Ethical Considerations

This study was reviewed and approved by Advarra IRB for the protocol “Center of Complex Interventions – IDx20-001, Community frequent antigen testing to monitor COVID-19 in senior public housing setup (Pro00059157).” The most recent continuing review approval was granted on November 13, 2023, with an approval period through November 13, 2024. Advarra attests compliance with the US Department of Health and Human Services 45 CFR 46 and Food and Drug Administration 21 CFR 50/56 and is registered with OHRP/FDA (IRB number 00000971). All procedures adhered to the ethical standards of the responsible institutional/national committees and the World Medical Association Declaration of Helsinki. All personnel received certification and training through the Collaborative Institutional Training Initiative for human subjects research protection. There was no compensation to participants.

All study personnel completed Collaborative Institutional Training Initiative coursework prior to engaging in any human-subjects activities. This training is required by our IRB and institutional policy and included role-appropriate modules in Biomedical Human Subjects Research, Good Clinical Practice, Responsible Conduct of Research, Conflicts of Interest, and Health Insurance Portability and Accountability Act Privacy/Security. Certificates were verified by the private investigator and maintained on file. The curriculum covers the Belmont Report principles and applicable regulations (45 CFR 46 and Food and Drug Administration 21 CFR Parts 50/56), informed consent and documentation, recruitment and equitable selection, protection of vulnerable populations, adverse event and deviation reporting, data privacy/confidentiality, and secure data management.

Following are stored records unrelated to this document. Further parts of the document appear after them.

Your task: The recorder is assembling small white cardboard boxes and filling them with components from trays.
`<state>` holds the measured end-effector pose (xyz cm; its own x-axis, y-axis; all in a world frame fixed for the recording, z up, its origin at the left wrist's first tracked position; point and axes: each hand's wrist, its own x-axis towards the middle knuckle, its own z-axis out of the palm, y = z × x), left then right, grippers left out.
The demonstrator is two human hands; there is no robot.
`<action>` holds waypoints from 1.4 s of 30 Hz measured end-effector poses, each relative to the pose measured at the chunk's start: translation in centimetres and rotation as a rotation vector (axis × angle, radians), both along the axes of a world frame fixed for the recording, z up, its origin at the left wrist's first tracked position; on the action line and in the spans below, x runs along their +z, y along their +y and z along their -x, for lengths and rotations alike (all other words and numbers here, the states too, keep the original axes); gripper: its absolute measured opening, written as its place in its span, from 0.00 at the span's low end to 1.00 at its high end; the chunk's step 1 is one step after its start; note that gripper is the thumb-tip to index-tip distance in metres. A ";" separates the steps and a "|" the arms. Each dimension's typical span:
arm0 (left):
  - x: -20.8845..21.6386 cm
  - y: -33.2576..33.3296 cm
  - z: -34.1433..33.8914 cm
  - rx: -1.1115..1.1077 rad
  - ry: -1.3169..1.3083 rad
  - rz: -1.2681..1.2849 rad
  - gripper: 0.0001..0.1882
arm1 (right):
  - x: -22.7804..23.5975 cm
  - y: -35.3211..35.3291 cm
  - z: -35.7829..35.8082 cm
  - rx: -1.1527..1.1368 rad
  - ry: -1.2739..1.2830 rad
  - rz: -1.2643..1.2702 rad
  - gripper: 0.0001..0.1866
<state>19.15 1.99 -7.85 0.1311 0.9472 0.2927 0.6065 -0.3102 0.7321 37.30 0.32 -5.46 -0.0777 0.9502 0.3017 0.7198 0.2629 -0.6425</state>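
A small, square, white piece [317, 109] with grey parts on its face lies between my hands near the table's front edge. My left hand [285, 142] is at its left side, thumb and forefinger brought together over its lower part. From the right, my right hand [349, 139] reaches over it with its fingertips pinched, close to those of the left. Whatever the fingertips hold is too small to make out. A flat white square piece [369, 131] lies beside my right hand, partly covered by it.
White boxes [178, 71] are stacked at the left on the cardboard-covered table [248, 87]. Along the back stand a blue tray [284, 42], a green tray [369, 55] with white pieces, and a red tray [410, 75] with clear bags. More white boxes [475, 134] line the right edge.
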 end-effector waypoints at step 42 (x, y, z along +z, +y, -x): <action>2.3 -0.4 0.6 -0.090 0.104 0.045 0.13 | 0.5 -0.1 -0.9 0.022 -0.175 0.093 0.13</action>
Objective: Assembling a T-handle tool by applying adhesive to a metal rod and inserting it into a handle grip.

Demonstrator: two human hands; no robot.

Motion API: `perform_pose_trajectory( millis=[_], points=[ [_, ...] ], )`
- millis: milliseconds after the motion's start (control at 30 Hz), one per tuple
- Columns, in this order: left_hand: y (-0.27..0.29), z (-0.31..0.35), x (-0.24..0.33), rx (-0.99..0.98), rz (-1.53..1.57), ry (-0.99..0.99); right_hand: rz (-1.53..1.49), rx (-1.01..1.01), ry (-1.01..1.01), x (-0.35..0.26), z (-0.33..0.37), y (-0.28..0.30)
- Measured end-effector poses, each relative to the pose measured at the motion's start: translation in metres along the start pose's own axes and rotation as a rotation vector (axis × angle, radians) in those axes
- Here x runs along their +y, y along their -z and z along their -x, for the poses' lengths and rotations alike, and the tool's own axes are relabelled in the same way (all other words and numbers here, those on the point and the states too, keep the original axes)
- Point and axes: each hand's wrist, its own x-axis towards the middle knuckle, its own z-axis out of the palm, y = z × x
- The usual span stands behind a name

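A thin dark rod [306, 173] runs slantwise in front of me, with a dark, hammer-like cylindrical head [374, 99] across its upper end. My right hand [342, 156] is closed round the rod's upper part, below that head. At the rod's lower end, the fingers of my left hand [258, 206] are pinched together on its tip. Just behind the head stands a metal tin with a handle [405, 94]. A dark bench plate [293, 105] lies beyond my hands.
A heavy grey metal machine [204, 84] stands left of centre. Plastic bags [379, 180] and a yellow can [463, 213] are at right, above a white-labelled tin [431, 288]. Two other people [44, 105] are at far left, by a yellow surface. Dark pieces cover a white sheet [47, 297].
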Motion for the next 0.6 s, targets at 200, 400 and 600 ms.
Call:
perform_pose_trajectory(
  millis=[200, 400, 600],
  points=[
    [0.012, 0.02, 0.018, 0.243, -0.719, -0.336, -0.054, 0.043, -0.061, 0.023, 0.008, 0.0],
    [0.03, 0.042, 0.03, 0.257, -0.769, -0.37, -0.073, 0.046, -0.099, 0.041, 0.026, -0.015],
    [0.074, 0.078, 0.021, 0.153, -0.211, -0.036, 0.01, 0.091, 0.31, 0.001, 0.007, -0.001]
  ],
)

Because the protocol involves point-of-care antigen testing and handling of respiratory specimens, staff also completed biosafety/Blood borne Pathogen training and followed BSL-2-appropriate standard operating procedures. All participant-facing procedures (screening, consent, anterior-nares swab collection, test execution, results disclosure) were conducted only by trained personnel under IRB-approved standard operating procedures. Study data were coded with limited identifiers, stored in access-controlled databases, and managed according to least-privilege access and audit-trail requirements. This statement documents personnel competence and compliance with human-subjects protections for the conduct of this study.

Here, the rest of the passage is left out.